Maritime Law Association
Although urged to do so by the MLA, the Court was silent on the issue of what constitutes “permanently moored,” a matter of continuing uncertainty in determining vessel status on a case-by-case basis.8 In addition, the Court did not address the need to sharply distinguish between the “existential vessel” that is capable of transportation on water and the vessel in navigation. If anything, the Court’s appointment of the “reasonable observer” to evaluate physical attributes together with “behavior and activities” seems to undermine and perhaps vitiate the capability test. Many existential watercraft that are “capable of being used as a means of transportation on water” likely would not be viewed by a “reasonable observer” as being either designed to serve, or actually serving, a transportation function. In addition, the status of vessels in longer-term “cold layup” and that of tankers dedicated to stationary offshore storage of oil and gas may need to be addressed in the wake of Lozman.

* * *

Given the new “reasonable observer” standard, maritime financiers should (i) carefully consider the risk of financing structures at the edges of the maritime world; (ii) confine their finance activities to more traditional vessel types and uses; and (iii) consider the uses to which a vessel is devoted during the term of a mortgage in order to minimize the possibility that a financed watercraft will suffer an adverse change in status as a “vessel.” Financiers who do otherwise run the risk that a court will, after the fact, determine that a financier’s collateral was not a “vessel,” or at some point ceased to be a vessel, which, in either case, would render a preferred mortgage invalid – all under the guise of what a “reasonable observer” would think.

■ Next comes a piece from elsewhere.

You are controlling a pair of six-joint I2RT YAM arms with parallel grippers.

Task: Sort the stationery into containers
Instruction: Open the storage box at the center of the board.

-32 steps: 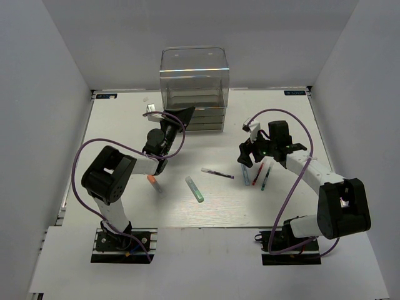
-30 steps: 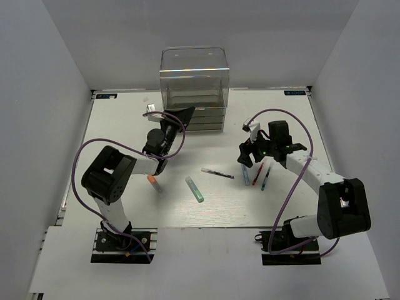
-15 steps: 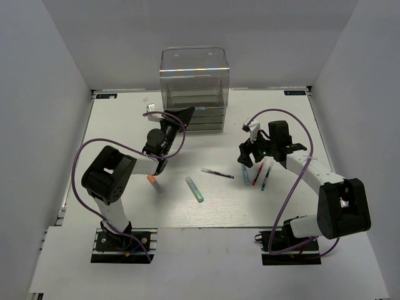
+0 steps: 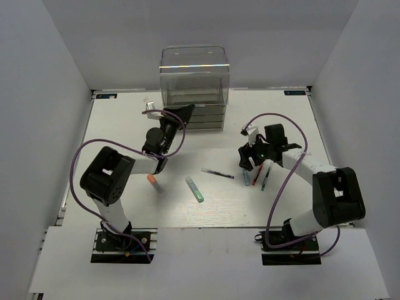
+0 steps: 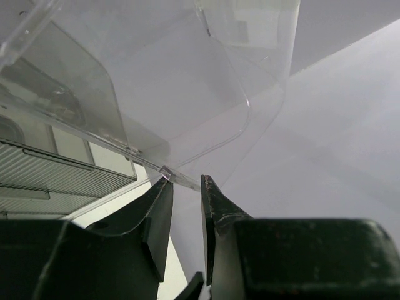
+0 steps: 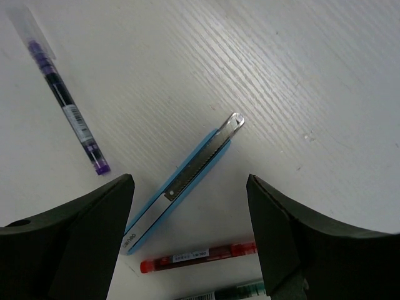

As we all know, reasonable minds may differ.

If you have any questions about this article, please contact Francis X. Nolan, III at +1 (212) 407 6950.

Click below to download the complete newsletter featuring this article.


1 133 S. Ct. 735 (2013).
2 The preferred mortgage had its genesis in U.S. law with the Ship Mortgage Act of 1920, and is currently codified in the Commercial Instruments and Maritime Lien Act (46 U.S.C. §§31301 et seq. (2006)) (CIMLA). A preferred mortgage enjoys high priority in the hierarchy of liens and claims, and it permits the enforcement of the mortgage by arrest in rem against the encumbered vessel. To be encumbered with a preferred mortgage, a U.S. vessel must first be documented with the National Vessel Documentation Center. In addition, the vessel must weigh at least five net tons. For foreign flag vessels, CIMLA recognizes similar foreign instruments as preferred mortgages for purposes of enforcement in the United States.
3 1 U.S.C. §§ 1-8 (2006).
4 1 U.S.C. § 3 (2006).
5 The MLA’s amicus brief is accessible under “Library” on the MLA’s website (
www.mlaus.org).
6 133 S. Ct. at 754, n. 6.
7 46 U.S.C. § 30104 (2006).
8 The Court did conclude that the flimsy connections securing and servicing Lozman’s craft did not constitute permanent mooring.